As an example, we show the user interaction of Yelper through the image below. The user with ID "10081786" requested recommendations for the keywords "restaurants", "book store", "library", and "ice cream" in the city of Charlotte. The Yelper returned the "topK" recommended results and showed the businesses locations via Google Map API.


3.5 Simulation of real-time customer requests handling

Now, imagine that there are one thousand or even one million of customers who need to access Yelper to get recommendations in different cities. Before we show how Yelper handles this challenging scenario, let us first delve a little bit deeper into why this scenario is challenging.

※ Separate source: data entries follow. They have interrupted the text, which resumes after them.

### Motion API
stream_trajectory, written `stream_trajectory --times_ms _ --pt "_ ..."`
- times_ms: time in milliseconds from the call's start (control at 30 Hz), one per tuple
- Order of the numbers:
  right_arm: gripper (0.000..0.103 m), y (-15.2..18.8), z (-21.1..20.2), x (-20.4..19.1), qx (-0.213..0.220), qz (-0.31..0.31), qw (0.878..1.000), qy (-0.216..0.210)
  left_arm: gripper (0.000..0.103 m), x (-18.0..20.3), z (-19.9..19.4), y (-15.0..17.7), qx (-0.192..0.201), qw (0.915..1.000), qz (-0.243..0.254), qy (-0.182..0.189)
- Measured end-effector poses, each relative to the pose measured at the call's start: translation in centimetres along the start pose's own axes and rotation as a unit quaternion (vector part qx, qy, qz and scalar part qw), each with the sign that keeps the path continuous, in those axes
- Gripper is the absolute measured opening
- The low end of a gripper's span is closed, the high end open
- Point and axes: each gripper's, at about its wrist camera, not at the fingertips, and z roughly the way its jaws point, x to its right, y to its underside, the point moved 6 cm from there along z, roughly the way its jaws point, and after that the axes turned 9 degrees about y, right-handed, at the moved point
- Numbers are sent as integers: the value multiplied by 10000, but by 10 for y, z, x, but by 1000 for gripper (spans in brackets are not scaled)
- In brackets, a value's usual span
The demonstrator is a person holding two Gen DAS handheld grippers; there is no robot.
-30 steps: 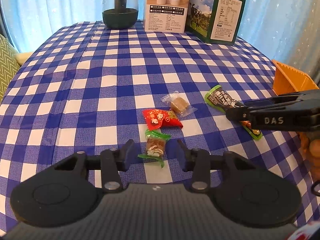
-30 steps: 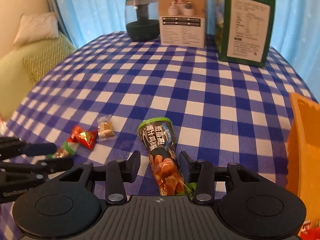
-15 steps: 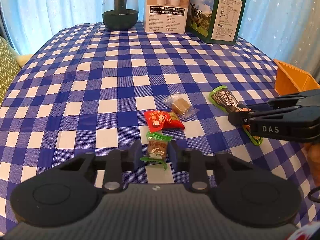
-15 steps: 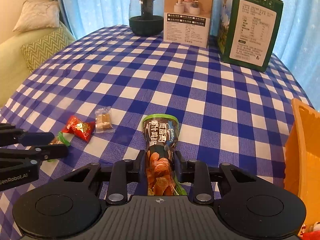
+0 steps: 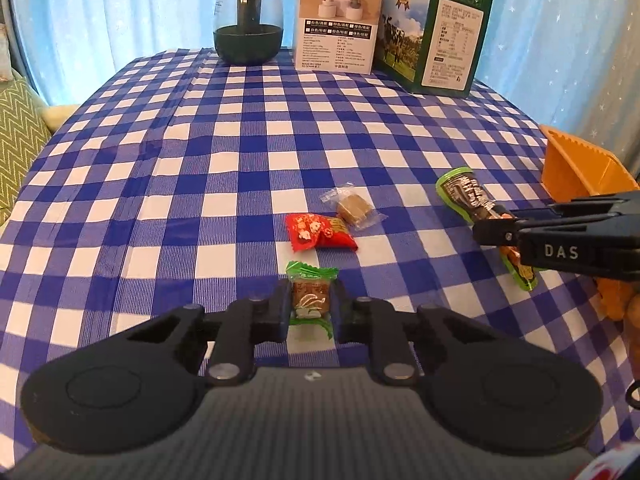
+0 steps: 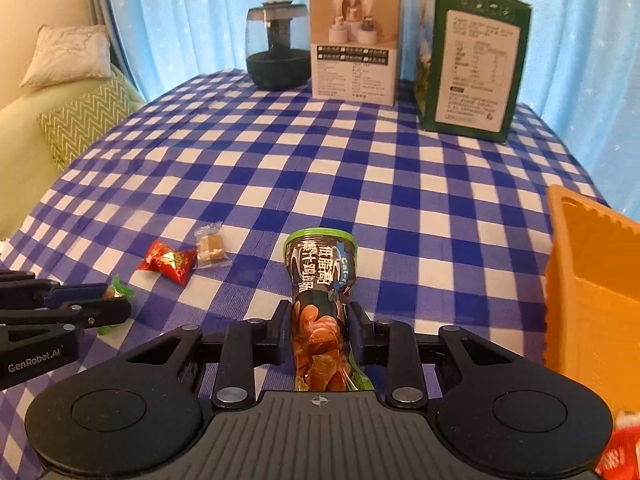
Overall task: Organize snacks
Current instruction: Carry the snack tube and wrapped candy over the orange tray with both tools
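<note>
My left gripper (image 5: 310,302) is shut on a small green-wrapped candy (image 5: 311,299) at the table surface; it also shows in the right wrist view (image 6: 116,292). My right gripper (image 6: 320,320) is shut on a long dark green snack packet (image 6: 320,280), which also shows in the left wrist view (image 5: 468,194). A red-wrapped candy (image 5: 320,232) and a clear-wrapped brown candy (image 5: 352,208) lie on the checked cloth just beyond the left gripper. An orange bin (image 6: 592,292) stands at the right.
A dark glass jar (image 5: 248,20), a beige box (image 5: 338,20) and a green box (image 5: 436,34) stand at the table's far edge. A red packet (image 6: 616,452) shows at the lower right. A sofa with cushions (image 6: 68,120) is to the left.
Both grippers have closed: the left jaws onto the green-wrapped candy, the right jaws onto the long snack packet. Both were open a second ago.
</note>
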Motion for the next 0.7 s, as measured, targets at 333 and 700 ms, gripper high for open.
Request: stream_trajectory --times_ms 333,700 --pt "30 20 -62 11 196 432 9988 120 17 31 -31 7 140 9996 -221 81" --pt "30 45 -143 62 361 1079 9923 486 17 95 -73 14 290 9984 -253 408"
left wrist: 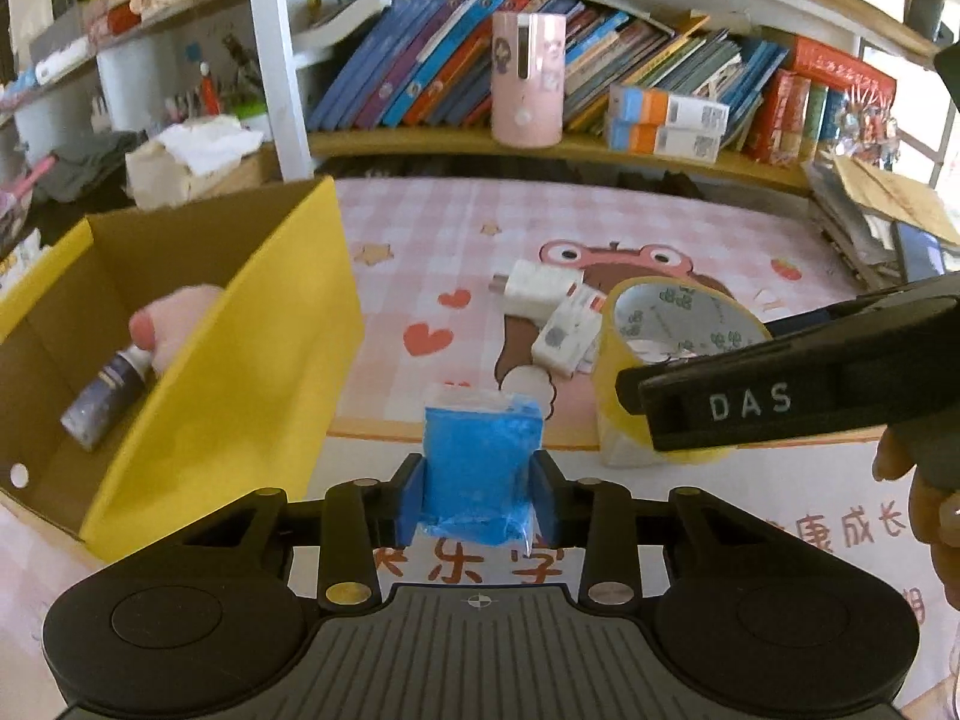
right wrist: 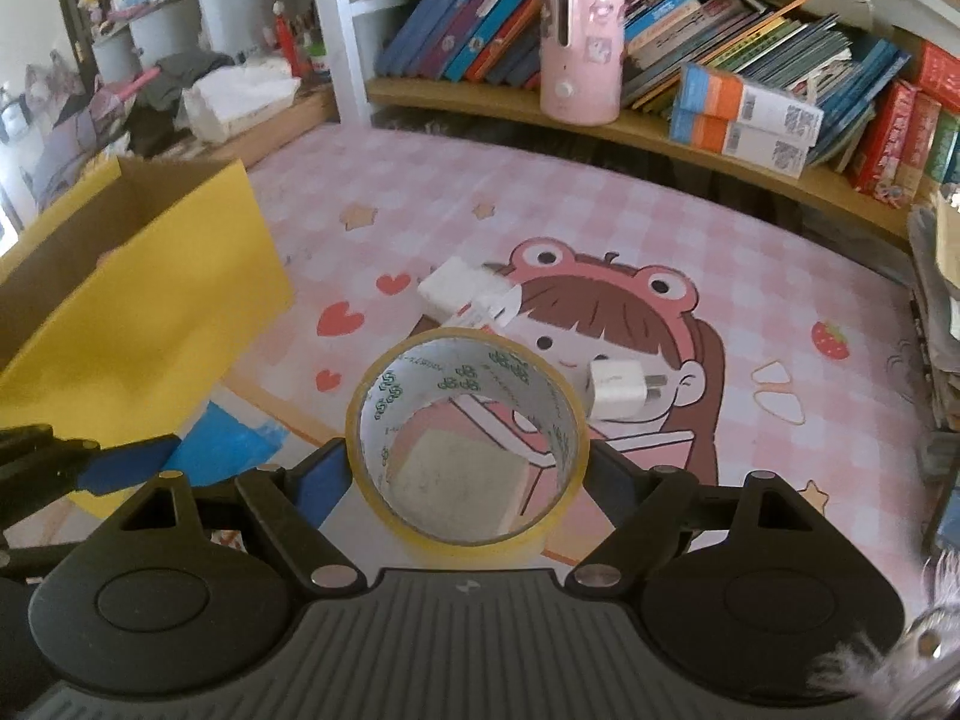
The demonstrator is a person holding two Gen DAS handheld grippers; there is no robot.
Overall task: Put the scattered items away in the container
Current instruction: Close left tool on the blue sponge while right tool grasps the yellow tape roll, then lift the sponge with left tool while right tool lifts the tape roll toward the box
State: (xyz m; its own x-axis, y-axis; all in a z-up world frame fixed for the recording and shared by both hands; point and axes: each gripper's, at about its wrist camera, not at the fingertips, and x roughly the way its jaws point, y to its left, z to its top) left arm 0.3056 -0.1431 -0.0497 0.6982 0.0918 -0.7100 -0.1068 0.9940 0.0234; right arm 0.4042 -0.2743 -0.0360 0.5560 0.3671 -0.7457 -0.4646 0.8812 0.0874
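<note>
- Scattered items are being seen spread on a pink cartoon mat [right wrist: 600,210], with the yellow cardboard box [left wrist: 240,372] standing at its left side.
- A blue plastic-wrapped packet [left wrist: 480,456] is being clamped between the fingers of the left gripper [left wrist: 480,498], just right of the box's near wall.
- A roll of yellowish tape [right wrist: 468,438] is being gripped on its outer sides by the right gripper [right wrist: 468,480], tilted with its hole facing the camera.
- A small dark bottle [left wrist: 105,396] and a pink object [left wrist: 174,324] are being held inside the box.
- Three white chargers are being left on the mat: two [left wrist: 540,285] [left wrist: 567,333] touching beyond the tape, a third [right wrist: 621,384] just right of it.
- A pink cylinder [right wrist: 579,48] and rows of books [right wrist: 750,42] are being kept on the shelf behind.
</note>
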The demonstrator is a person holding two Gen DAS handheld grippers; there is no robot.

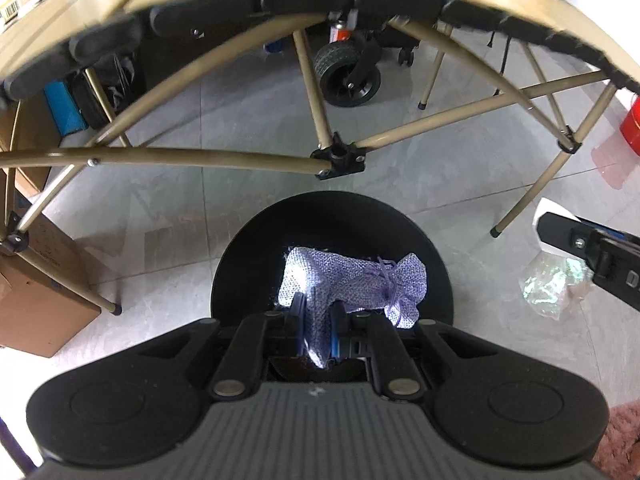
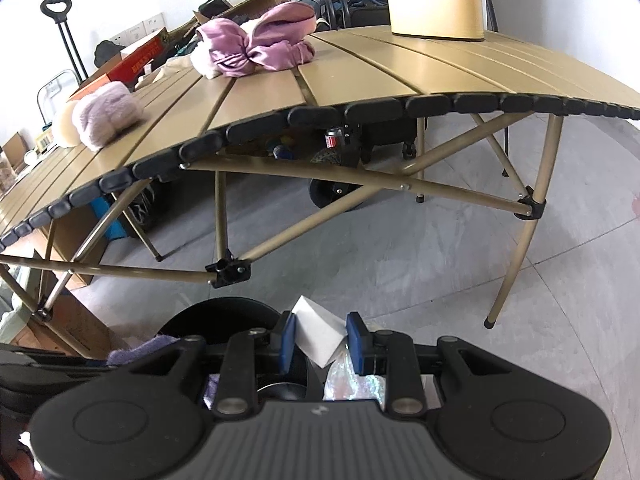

  • More user requests means Yelper needs the ability of handle a large volume of requests from various sources (phone, iPad, laptop, etc)
  • Users' recommendation requests need to be handled promptly, and asynchronously
  • Yelper cannot lose the request from any users. Otherwise, customer satisfaction and loyalty will be compromised
  • An army of computing resources in the cloud need to be deployed to handle requests
  • Customers have different tastes and needs

Those are just a few factors out of many that drive the need for a strong recommendation infrastructure. A detailed enumeration is definitely out of the scope of this post.

One neat solution is to view all incoming request from users across many cities as a non-stopping stream, and use Apache Kafka as a message broker to redirect all requests to Kafka, then let the Spark Streaming handle anything that is piped from Kafka into Spark streaming in a fault-tolerant and scalable manner. The advantages are:

  • The streaming is fault-tolerant to any sudden uncertainties
  • Allows different types of messages being piped to piper
  • Modulization
  • Easy to handle

We thus simulate the real-time handling of a large amount of users' recommendation requests locally (Python source code), as shown in the figure below. On the left side of the terminal window, we run the Spark job to handle the requests in Spark Streaming at a frequency of 1.5 seconds. Note the text message showing the time stamp, such as "Time: 2016-09-25 14:37:22.500000". The Yelper logo is shown before each of the recommended results.

On the right side of the terminal, we run a python script to generate users' recommendation requests at a random time interval. Those requests were piped into Apache Kafka such that Spark Streaming can consume those requests.


(Click image above to see animated simulation)

4. Insights from user-business networks

We build static user-business network graph using a Python library called graph-tool (Python code) (sample network images). Now we show briefly what it looks like for the city-wise user-business network. Again, if a user rated a business, there will be an edge connecting the user node and the business node in the network.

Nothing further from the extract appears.